AIM OF THE TASK: After locating the line that holds "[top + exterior", copy that line and all that follow it word for word through the end of the data, with no pictures.
===== EXERCISE DATA
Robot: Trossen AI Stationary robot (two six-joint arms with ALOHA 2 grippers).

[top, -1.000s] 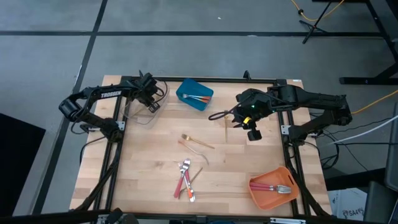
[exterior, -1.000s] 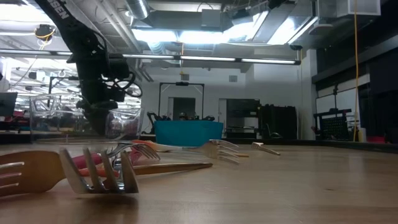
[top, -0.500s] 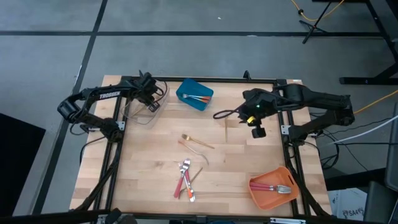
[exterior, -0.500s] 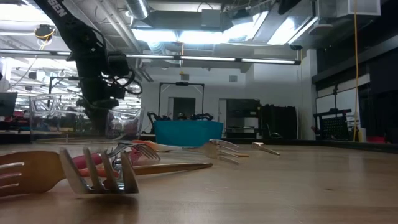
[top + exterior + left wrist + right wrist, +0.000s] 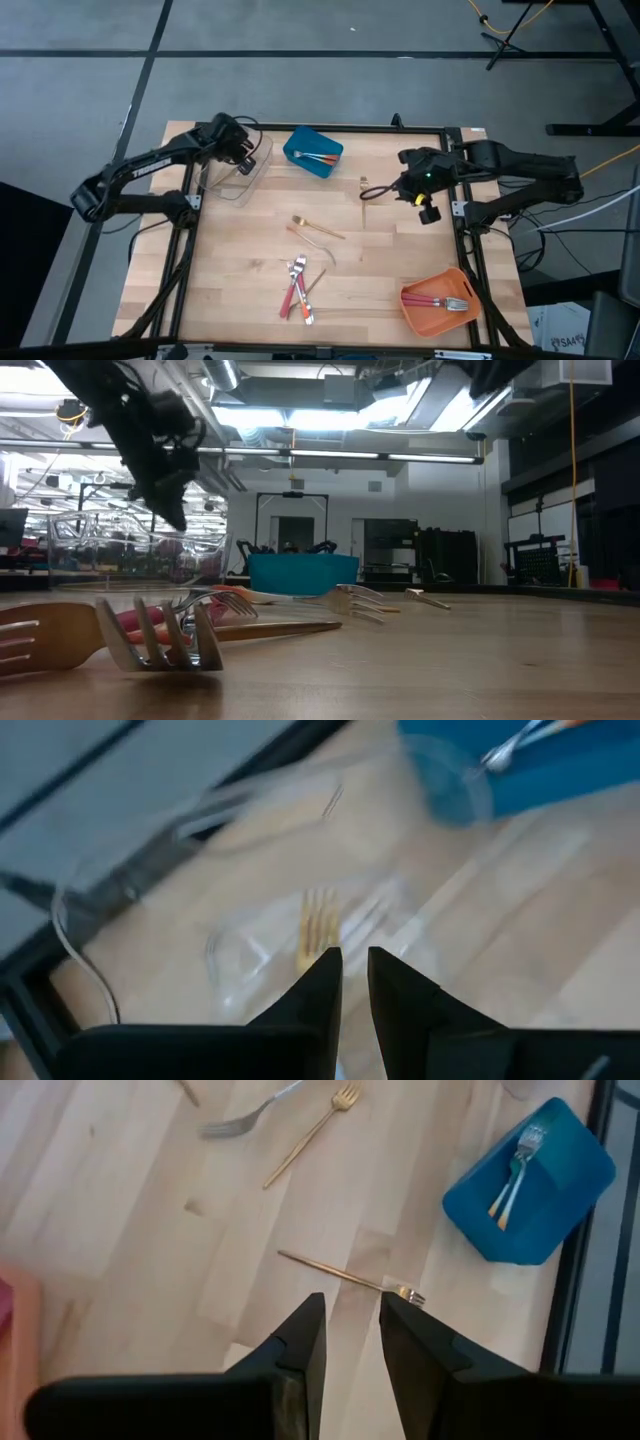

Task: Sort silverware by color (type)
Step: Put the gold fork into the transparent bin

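Left gripper [image 5: 354, 955] hangs over the clear bin [image 5: 232, 175] at the far left, fingers a little apart and empty, a gold fork [image 5: 318, 925] lying in the bin below. Right gripper [image 5: 350, 1302] sits far right, fingers apart too. Another slim all-gold fork [image 5: 318, 228] lies mid-worktop [image 5: 400, 250], slanted mostly left-right, head to the left

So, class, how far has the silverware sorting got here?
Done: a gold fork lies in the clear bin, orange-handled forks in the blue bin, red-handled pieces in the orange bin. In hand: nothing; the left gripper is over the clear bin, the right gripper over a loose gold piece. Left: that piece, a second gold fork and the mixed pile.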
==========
FINAL ANSWER:
[top + exterior + left wrist + right wrist, +0.000s] 

Task: Sort silverware by color (type)
Step: Put the gold fork into the transparent bin

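Left gripper [image 5: 354, 955] hangs over the clear bin [image 5: 232, 175] at the far left, fingers a little apart and empty, a gold fork [image 5: 318, 925] lying in the bin below. Right gripper [image 5: 350, 1302] sits far right, fingers apart too. Another slim all-gold fork [image 5: 318, 228] lies mid-worktop [image 5: 400, 250], slanted mostly left-right, head to the left

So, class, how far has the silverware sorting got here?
Done: a gold fork lies in the clear bin, orange-handled forks in the blue bin, red-handled pieces in the orange bin. In hand: nothing; the left gripper is over the clear bin, the right gripper over a loose gold piece. Left: that piece, a second gold fork and the mixed pile.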

The exercise requires no further work.